* Data records:
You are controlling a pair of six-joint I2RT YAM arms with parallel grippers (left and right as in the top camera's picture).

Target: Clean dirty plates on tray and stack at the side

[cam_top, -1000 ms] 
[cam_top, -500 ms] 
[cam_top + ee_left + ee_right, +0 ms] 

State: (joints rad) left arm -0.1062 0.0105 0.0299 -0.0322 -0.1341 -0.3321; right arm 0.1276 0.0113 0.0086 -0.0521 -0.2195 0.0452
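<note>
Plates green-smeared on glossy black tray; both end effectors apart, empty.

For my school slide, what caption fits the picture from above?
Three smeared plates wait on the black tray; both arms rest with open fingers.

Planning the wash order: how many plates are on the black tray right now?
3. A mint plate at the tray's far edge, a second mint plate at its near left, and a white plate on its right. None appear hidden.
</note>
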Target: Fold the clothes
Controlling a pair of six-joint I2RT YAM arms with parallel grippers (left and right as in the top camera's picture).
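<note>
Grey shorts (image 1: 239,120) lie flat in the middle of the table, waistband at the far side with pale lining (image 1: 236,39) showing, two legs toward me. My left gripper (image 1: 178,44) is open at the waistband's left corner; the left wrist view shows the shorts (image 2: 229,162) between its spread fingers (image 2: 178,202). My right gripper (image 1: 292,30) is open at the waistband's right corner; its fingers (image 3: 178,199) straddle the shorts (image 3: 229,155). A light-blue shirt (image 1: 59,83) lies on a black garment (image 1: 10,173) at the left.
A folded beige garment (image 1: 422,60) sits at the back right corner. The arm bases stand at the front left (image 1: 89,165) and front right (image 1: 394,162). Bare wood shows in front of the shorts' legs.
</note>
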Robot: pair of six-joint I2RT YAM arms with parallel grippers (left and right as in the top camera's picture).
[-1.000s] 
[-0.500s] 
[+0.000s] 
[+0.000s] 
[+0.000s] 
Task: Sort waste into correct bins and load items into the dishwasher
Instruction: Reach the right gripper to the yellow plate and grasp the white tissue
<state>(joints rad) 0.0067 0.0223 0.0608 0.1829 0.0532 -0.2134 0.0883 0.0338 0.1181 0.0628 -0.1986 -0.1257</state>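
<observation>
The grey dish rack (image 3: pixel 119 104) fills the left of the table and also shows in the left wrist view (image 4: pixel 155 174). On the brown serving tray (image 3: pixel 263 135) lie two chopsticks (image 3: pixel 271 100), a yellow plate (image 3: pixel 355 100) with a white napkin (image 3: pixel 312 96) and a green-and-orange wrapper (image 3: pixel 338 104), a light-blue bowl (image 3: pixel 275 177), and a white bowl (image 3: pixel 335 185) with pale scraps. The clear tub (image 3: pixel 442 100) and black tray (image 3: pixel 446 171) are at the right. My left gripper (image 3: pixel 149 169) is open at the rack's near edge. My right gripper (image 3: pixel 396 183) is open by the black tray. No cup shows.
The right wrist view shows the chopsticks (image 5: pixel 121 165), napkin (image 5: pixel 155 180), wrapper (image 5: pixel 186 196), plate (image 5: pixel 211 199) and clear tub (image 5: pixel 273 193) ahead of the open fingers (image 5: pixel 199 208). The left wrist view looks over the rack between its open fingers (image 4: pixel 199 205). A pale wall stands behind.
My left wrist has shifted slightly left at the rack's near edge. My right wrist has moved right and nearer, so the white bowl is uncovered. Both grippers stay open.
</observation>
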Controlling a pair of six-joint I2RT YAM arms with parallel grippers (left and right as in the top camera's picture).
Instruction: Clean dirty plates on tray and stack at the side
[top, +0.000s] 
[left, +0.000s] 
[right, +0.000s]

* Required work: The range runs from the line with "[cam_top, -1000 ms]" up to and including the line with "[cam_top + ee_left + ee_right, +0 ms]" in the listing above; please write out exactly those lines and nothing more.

* Expected output:
[cam_top, -1000 ms] 
[cam_top, -500 ms] 
[cam_top + ee_left + ee_right, +0 ms] 

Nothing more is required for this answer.